The Catholic leaders say electoral reforms will restore confidence and that "the realization of free and fair elections in 2018 will make the outcome more acceptable internally and externally."
Some past elections under Mugabe were marred by allegations of vote-rigging and deadly violence.
The new president, Mnangagwa, has not yet formally appointed his Cabinet.
Zimbabwe's security forces on Monday reported incidents of looting and illegal occupation of farms and houses following the resignation of former President Robert Mugabe and the inauguration of his successor, Emmerson Mnangagwa.
However, the military and police also said in a joint statement that the "situation in our country has returned to normalcy" after a crisis during which the military staged a takeover and crowds demonstrated against Mugabe at the end of his 37-year rule.

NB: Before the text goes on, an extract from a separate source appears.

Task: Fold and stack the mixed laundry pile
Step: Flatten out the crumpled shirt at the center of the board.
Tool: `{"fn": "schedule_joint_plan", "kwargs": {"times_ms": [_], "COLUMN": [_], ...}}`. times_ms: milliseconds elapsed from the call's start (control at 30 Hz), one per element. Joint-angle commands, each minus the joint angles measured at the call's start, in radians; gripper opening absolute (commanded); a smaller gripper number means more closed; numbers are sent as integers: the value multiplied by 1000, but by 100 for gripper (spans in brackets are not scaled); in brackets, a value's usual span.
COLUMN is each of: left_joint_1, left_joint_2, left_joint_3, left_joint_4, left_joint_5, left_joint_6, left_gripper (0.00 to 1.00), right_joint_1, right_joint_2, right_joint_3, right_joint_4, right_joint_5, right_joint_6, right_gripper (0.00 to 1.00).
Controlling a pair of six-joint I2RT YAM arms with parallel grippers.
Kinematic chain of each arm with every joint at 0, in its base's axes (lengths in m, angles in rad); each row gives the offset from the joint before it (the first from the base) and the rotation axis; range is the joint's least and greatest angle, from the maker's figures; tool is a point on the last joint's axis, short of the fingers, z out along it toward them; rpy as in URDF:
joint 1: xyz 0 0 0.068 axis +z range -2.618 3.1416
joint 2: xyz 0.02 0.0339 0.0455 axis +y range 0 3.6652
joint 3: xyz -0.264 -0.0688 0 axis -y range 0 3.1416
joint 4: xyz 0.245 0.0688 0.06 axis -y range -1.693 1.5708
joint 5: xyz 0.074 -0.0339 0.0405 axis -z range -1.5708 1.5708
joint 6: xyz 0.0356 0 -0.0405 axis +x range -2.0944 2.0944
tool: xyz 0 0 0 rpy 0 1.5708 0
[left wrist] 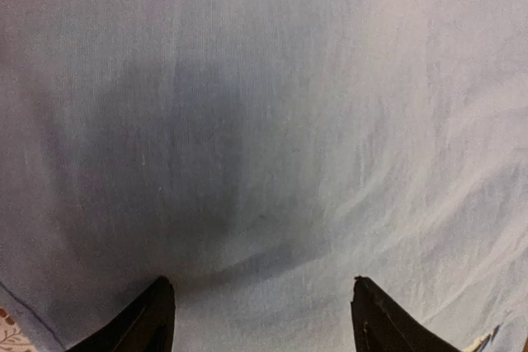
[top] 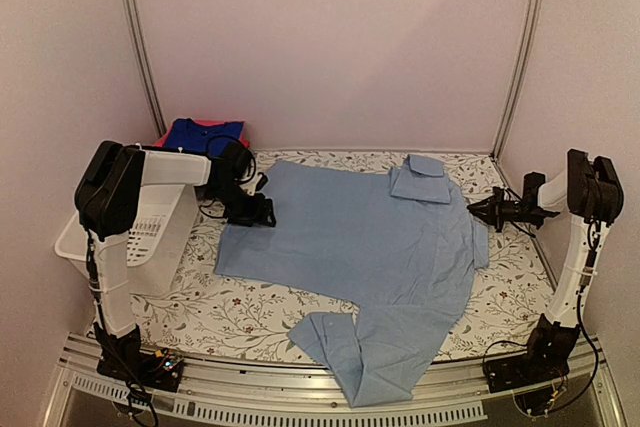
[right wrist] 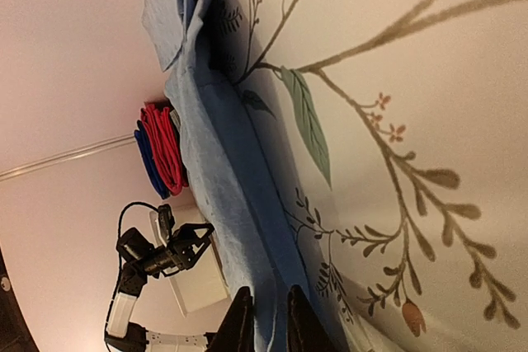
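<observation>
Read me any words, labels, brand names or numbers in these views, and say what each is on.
None can be read: the pale-blue shirt, the folded blue and red stack, the white basket and the floral tablecloth show no legible lettering in any view.

The pale-blue shirt (top: 370,247) is thin woven cloth, matt, with a fine even weave and soft creases in the left wrist view. The folded red and royal-blue garments (top: 205,135) at the far left are matt cloth too, deeper in dye. The counter (top: 250,312) wears a smooth matt covering printed with sprigs and leaves. The basket (top: 160,237) is white slotted plastic, smooth with a dull sheen. The left fingers (left wrist: 144,323) and right fingers (right wrist: 241,323) look like hard black plastic, matt. The near rail (top: 250,379) is ribbed bare metal
</observation>
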Motion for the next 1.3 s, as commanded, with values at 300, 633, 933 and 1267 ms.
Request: {"fn": "schedule_joint_plan", "kwargs": {"times_ms": [300,633,933,1267], "left_joint_1": [30,30,30,29], "left_joint_2": [73,84,82,83], "left_joint_3": [-29,-29,-35,-33], "left_joint_4": [-53,-46,-44,-44], "left_joint_5": [-36,-25,-23,-23], "left_joint_6": [7,1,-2,3], "left_gripper": [74,73,73,73], "right_joint_1": [-28,-7,-9,-10], "right_joint_2": [-61,-62,-57,-43], "right_joint_3": [9,17,-23,-16], "right_joint_4": [-266,-260,-77,-114], "right_joint_5": [61,31,-52,-21], "right_joint_6": [-230,-246,-73,-77], "right_gripper": [20,24,24,9]}}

Police, largely absent from the streets of Harare during the tumultuous leadership transition, will assume its role "as stipulated in the constitution" and conduct joint patrols with the military, including in the central business district of Harare, Zimbabwe's capital, the statement said.
Many Zimbabweans applauded the military for its role in Mugabe's resignation on Nov. 21, but resent the police for alleged corruption. At Mnangagwa's inauguration Friday, military commander Gen. Constantino Chiwenga drew cheers from the crowd of tens of thousands of spectators in a sports stadium, while the police commissioner, Gen. Augustine Chihuri, was booed.